Reproduce exactly, with no pictures, each line from the opening of the material down through the line containing "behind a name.".

Data shown Start Marker

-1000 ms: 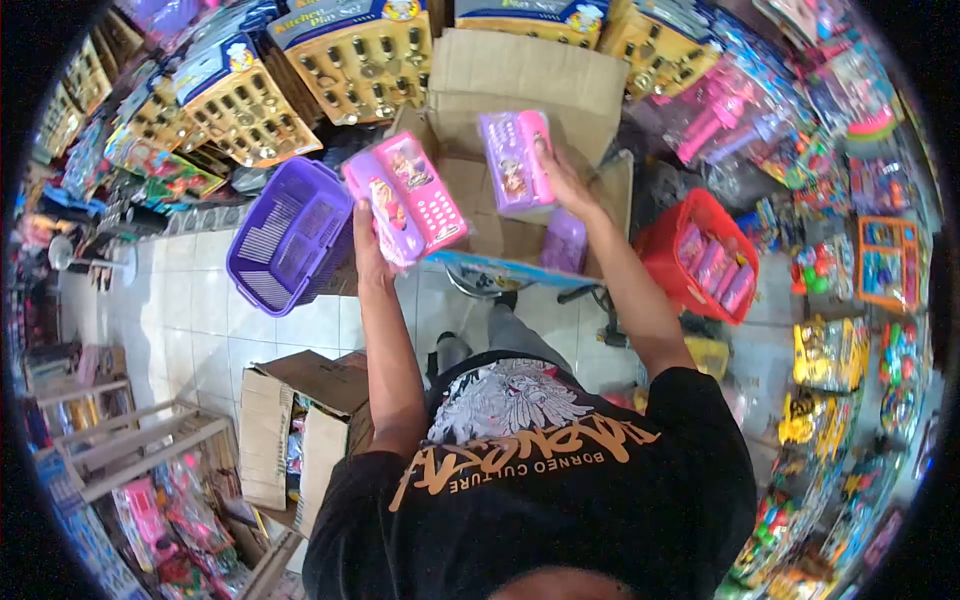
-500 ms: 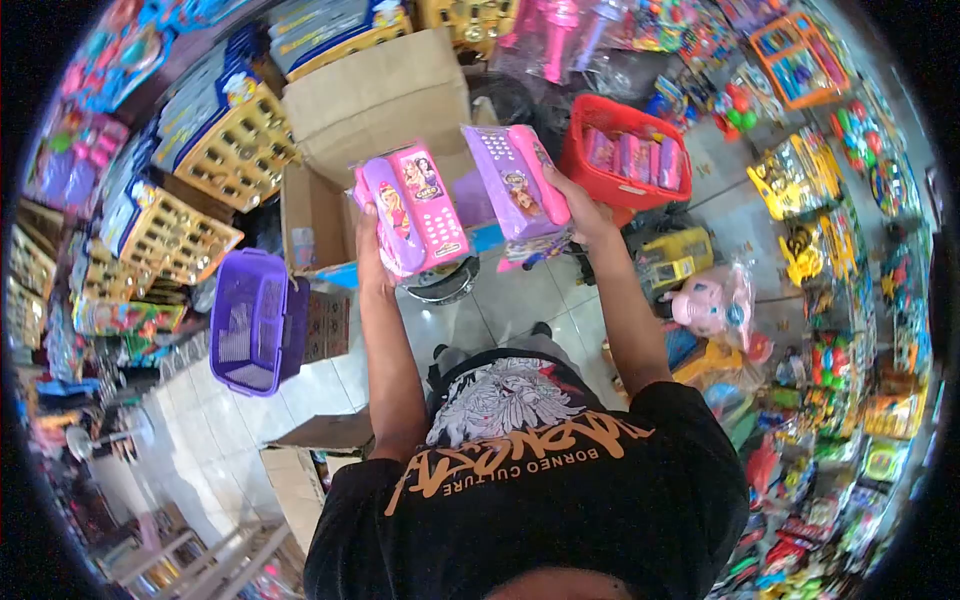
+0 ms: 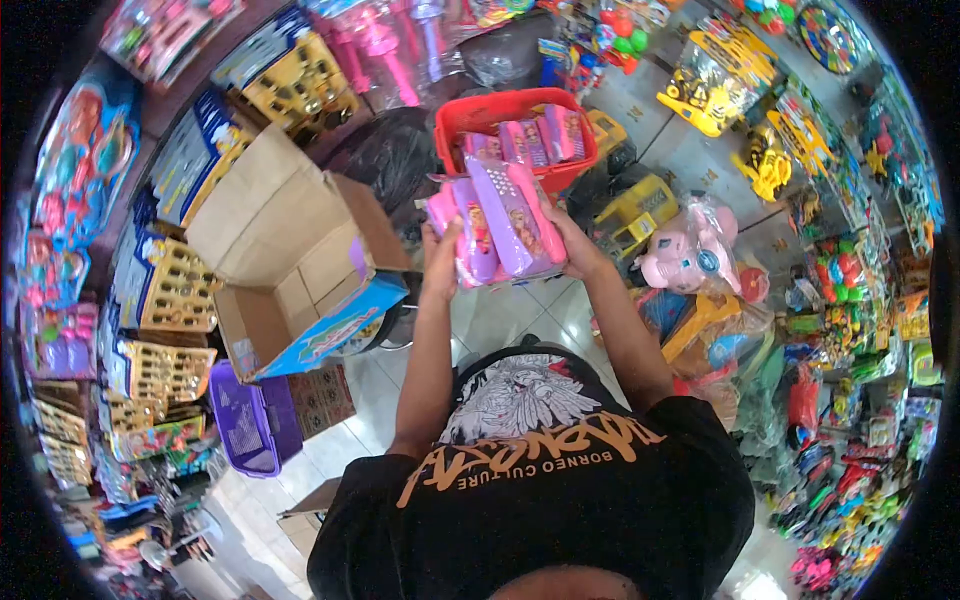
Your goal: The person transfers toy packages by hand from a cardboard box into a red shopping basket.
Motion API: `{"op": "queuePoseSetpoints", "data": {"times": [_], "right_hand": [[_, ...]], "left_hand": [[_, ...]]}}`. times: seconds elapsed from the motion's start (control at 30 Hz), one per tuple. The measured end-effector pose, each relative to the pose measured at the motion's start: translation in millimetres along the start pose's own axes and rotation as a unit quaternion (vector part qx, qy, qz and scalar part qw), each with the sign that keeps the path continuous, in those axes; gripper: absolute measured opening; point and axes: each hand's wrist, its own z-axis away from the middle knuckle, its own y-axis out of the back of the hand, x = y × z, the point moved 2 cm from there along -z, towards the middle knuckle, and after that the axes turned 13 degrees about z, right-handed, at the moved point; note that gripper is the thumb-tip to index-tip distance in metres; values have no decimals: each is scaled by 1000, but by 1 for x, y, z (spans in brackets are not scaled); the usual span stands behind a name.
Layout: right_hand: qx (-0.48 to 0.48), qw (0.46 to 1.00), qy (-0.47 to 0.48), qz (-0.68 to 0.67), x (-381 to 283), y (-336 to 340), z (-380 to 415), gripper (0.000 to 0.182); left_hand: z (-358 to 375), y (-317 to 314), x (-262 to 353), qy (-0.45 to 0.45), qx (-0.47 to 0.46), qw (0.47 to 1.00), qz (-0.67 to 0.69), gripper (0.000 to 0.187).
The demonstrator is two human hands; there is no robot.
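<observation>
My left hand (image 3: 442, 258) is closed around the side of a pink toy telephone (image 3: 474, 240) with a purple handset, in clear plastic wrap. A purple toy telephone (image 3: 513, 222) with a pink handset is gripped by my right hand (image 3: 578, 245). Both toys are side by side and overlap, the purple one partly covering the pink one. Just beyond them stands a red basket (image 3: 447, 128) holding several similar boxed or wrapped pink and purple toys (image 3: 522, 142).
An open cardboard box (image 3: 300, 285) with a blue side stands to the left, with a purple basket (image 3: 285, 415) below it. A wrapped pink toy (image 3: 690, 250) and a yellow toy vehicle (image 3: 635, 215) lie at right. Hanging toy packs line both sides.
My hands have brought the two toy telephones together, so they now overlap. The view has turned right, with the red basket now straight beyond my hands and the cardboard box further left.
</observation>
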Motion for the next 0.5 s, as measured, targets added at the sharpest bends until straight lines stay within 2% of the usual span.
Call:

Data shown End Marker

> **Reply**
-1000 ms: 
-500 ms: 
+0 ms: 
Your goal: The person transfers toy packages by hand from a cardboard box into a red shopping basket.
Motion API: `{"op": "queuePoseSetpoints", "data": {"times": [_], "right_hand": [[_, ...]], "left_hand": [[_, ...]]}}`. times: seconds elapsed from the motion's start (control at 30 Hz), one per tuple. The measured end-effector pose, each relative to the pose measured at the motion's start: translation in millimetres along the start pose's own axes and rotation as a unit quaternion (vector part qx, qy, qz and scalar part qw), each with the sign that keeps the path continuous, in those axes; gripper: absolute measured opening; point and axes: each hand's wrist, its own z-axis away from the middle knuckle, its own y-axis out of the back of the hand, x = y × z, the point moved 2 cm from there along -z, towards the middle knuckle, and after that the axes turned 13 degrees about z, right-handed, at the moved point; note that gripper is the thumb-tip to index-tip distance in metres; values have no decimals: each is scaled by 1000, but by 1 for x, y, z (spans in brackets are not scaled); the usual span stands behind a name.

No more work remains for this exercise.